There are those of us who are cursed to be celebrated in death, not in life – Van Gogh, Galileo, Harambe. If you are somehow unfamiliar with the last of those legends, Harambe was a 17-year-old gorilla who was shot to death in May 2016 after a child fell into his zoo enclosure in Cincinnati. Immediately, the ape became a meme – #RIPHarambe trended across the globe, myths spread that Harambe got 11,000 votes for president, and an anonymous young college student sat down to get the gorilla tattooed on his thigh.
“My tattoo artist and I had both been partaking in the smoking of marijuana,” says the anonymous Harambe-haver, who got the tattoo a week after the gorilla’s death when he was already in the tattoo parlour having another piece of art worked on. The tattoo artist confessed that he wanted to do a Harambe tattoo, and so our anonymous tattoo-ee told him to “throw it on” him.
“It was his idea and I was all for it,” says the 23-year-old, “It was a party trick, it was a gag.” At the time, the then-student used to go to parties where people would “take a shot for Harambe”, and he says the meme was a fun thing to be involved in during the tumultuous American election. “I’m not gonna say it brought everyone together, but it kind of did.”
Yet nine months after being tattooed, the student decided the tattoo had “run its course” – he describes it as “dumb” and “not as funny as it once was”. He returned to his artist and got Harambe covered up with a black stormtrooper from Star Wars. “I’m not a big Star Wars guy but the picture looked cool.”
Asked what advice he would give to anyone else considering a meme tattoo, our anonymous friend says: “do it”. He adds that it might be best to get a meme tattoo in a less visible area on your body to avoid judgment.
Daniel, 30, “The Dress” and “Damn, Daniel”
The dress – was it black? Was it gold? Was it white? Was it blue? Unless you’ve discovered a time machine and also somehow got that time machine stuck in 2015, it’s likely you don’t care. Yet 30-year-old Daniel won’t forget the meme in a hurry, thanks to the fact it’s tattooed near his knee.
“I got it cause it was such a frustrating argument,” says Daniel, who got the tattoo the day after he found out about the meme. He saw the dress as blue and black originally, but “one night after a few drinks” saw it as white and gold (the tattoo depicts the dress in the former colours). Because Daniel works in a tattoo shop, the tattoo was free.

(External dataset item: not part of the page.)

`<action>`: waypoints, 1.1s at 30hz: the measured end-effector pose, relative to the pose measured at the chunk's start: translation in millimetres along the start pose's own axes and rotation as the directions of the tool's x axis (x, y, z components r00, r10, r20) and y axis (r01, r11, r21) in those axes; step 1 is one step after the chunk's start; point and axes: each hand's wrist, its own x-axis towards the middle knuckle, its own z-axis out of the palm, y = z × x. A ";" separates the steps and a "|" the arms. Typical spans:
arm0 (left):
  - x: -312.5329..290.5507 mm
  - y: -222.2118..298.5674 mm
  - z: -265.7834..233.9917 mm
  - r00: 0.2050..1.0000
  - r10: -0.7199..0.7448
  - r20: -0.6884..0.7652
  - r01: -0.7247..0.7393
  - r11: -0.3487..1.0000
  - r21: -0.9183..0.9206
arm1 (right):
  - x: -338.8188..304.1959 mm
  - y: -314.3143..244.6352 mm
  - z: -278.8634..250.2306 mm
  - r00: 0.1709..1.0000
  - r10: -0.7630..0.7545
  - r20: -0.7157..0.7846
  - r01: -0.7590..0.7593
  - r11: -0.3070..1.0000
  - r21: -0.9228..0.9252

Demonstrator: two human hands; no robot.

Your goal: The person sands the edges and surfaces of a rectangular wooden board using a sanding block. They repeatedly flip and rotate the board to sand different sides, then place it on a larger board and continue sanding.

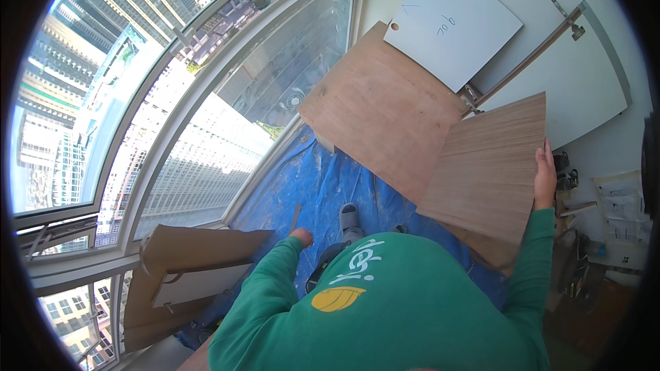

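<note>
A wood-grained panel stands tilted on my right, and my right hand is closed on its outer edge, fingers along the rim. My left hand hangs low by my body with curled fingers; whatever it may hold is hidden. Just beyond it, a thin brownish strip shows against the blue sheet, and I cannot tell whether it touches the hand. Behind the wood-grained panel lies a larger reddish-brown plywood board, partly covered by it.
Blue plastic sheeting covers the floor. A white board with handwriting and a white door panel with hinges lean by the wall. Cardboard and a white panel lean at left, beside tall windows. Tools and clutter sit at right.
</note>
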 end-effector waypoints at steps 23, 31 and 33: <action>8.1 42.5 -54.1 0.826 -0.535 0.176 0.563 0.768 -0.306 | 4.7 5.0 -0.5 0.999 0.030 -0.020 -0.030 1.000 0.007; 6.6 32.5 -29.9 0.905 -0.416 0.089 0.418 0.832 -0.365 | 3.4 -2.0 10.4 1.000 -0.006 -0.007 0.006 1.000 -0.026; 11.2 27.4 -25.2 0.915 -0.402 -0.022 0.376 0.873 -0.309 | 2.9 -4.5 12.9 1.000 -0.011 -0.002 0.011 0.999 -0.034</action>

“Everyone thought it was funny, the only people who said I would regret it were ignorant, close-minded people,” Daniel says. He says he doesn’t think about the tattoo often because it’s never really in his eyeline, and he is “75% covered in tattoos”.
A year later, Daniel got another meme tattoo – this time celebrating the “Damn, Daniel” Vine that saw our eponymous hero praised for his “white Vans”. Daniel (of tattooed, not Vine, fame) says he doesn’t have a favourite between his two meme tattoos, but this one “was less of a big deal because people didn’t hate this meme as much.”
Daniel got the “Damn, Daniel” tattoo because he’s named Daniel – a sentence I shouldn’t have to type. He explains that he would rather have a unique piece of art than be one of the hundreds of people who have the same tattoo design from Pinterest. He also says he’ll get another meme tattoo if the meme in question is “good enough”, and if he has enough space left on his body. “I don’t regret either,” he says of his inked memes, “Tattoos are just things to look at.”